La Banque de France a corrigé à la baisse, le 15 septembre, sa prévision d’inflation 2026 en France à 2,3%, contre 2,5% en juin, en raison d’un pétrole moins cher qu’anticipé.
La Banque de France avait visé trop haut. L’institution monétaire a révisé en baisse sa prévision d’inflation pour 2026 dans l’Hexagone, de 2,5% à 2,3%, dans ses projections macroéconomiques publiées le 15 septembre, contre 0,9% en 2025.
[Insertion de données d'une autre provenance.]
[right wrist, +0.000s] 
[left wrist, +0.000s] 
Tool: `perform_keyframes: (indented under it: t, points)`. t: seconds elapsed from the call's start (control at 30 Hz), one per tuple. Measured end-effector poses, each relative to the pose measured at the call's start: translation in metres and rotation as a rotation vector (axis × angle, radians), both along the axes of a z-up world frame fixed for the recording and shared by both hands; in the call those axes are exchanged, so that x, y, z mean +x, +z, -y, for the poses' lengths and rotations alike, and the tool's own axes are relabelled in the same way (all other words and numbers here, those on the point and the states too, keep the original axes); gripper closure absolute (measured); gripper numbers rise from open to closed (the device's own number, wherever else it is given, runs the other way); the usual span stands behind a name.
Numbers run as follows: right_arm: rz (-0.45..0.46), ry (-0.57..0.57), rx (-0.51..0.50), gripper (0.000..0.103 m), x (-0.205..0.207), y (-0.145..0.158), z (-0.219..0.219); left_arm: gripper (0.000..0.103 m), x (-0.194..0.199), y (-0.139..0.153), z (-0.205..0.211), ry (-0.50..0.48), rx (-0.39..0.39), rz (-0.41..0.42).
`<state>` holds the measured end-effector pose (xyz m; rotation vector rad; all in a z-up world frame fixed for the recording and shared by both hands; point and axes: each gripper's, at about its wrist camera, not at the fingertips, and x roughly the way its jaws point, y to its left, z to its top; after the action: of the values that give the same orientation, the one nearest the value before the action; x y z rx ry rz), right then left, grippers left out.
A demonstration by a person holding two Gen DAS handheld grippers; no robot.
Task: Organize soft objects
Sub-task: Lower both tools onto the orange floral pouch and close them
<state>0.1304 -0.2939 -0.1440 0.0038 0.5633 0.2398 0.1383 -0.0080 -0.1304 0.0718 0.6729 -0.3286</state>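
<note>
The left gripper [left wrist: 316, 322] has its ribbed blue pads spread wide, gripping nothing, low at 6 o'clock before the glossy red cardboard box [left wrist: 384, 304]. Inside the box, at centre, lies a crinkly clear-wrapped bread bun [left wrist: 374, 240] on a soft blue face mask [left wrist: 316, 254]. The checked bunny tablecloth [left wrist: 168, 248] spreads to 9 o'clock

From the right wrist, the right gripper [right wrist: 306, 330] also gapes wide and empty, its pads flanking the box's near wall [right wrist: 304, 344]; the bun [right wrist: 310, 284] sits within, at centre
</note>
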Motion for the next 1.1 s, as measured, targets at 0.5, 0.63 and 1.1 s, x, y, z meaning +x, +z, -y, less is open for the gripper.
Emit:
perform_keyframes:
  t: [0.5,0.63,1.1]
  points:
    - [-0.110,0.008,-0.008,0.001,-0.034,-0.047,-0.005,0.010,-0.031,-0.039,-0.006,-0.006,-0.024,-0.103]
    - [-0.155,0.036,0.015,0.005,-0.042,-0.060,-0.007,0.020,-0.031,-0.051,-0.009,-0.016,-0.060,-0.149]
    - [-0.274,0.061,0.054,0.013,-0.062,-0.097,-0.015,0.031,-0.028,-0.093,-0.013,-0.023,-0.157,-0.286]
Cette correction à la baisse, par rapport à précédente prévision établie en juin, s’explique « principalement par un niveau du prix du pétrole inférieur à celui retenu dans nos hypothèses précédentes, ainsi que par les surprises récentes à la baisse sur l’inflation des produits alimentaires transformés et des services », explique la Banque de France dans sa note.
En revanche, l’organisme a révisé à la hausse sa prévision d’inflation pour 2027 à 1,9%, contre 1,7% précédemment, notamment en raison « de marges de raffinage plus élevées qu’attendu en juin et des répercussions de la hausse du prix du gaz ainsi que des événements climatiques sur les prix de l’alimentation et de l’électricité ».
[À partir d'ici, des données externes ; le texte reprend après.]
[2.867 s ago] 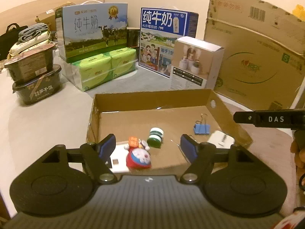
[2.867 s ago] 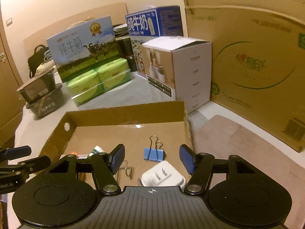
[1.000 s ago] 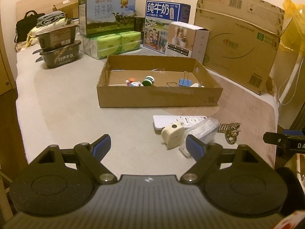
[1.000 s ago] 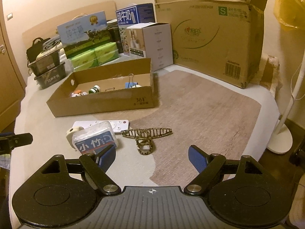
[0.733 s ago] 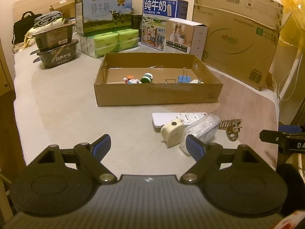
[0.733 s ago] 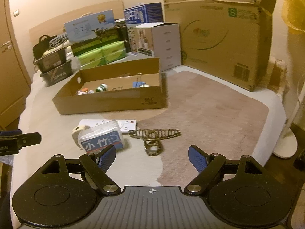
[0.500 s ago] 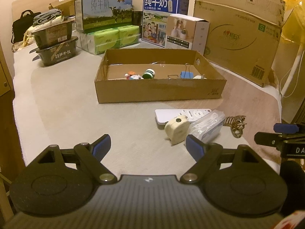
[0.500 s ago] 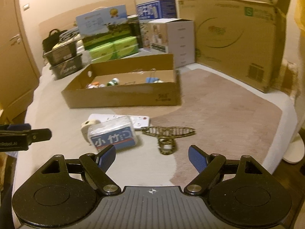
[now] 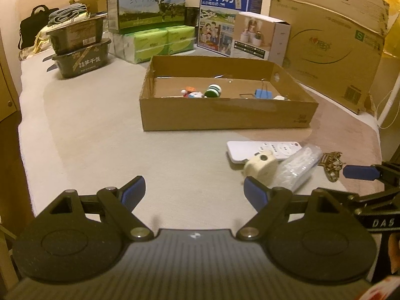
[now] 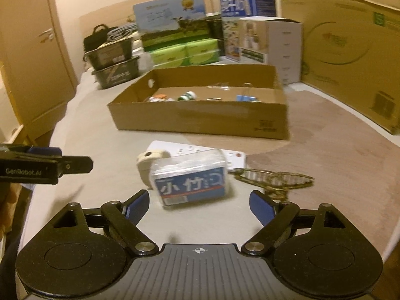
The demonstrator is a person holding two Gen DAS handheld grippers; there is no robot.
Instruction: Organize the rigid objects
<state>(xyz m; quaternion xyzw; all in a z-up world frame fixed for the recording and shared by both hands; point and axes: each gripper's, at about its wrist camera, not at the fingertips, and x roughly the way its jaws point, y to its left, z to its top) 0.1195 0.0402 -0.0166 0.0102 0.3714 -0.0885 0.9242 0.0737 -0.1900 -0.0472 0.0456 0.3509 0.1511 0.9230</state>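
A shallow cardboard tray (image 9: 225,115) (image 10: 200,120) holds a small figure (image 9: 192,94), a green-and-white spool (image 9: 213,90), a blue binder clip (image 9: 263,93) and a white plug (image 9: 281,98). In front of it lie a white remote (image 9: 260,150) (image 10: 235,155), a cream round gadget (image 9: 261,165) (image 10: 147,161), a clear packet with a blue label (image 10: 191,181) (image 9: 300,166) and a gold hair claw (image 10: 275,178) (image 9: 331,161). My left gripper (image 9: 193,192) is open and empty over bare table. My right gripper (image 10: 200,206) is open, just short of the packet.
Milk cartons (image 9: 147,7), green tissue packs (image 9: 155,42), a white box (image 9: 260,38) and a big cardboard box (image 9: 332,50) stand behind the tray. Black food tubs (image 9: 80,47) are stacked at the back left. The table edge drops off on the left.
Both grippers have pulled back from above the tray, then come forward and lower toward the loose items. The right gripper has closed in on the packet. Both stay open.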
L’inflation hors énergie et alimentation demeurerait stable entre 2025 et 2026 à 1,6% en 2026. Elle augmenterait à 2,3 % en 2027 « portée principalement par les services, du fait de la progression des salaires, tandis que les prix des produits manufacturés se redresseraient en raison du renchérissement des prix d’importation ».
Les prévisions d’inflation de la Banque de France portent sur l’indice des prix à la consommation harmonisé (IPCH), qui tient compte des remboursements des frais de santé par l’Assurance maladie.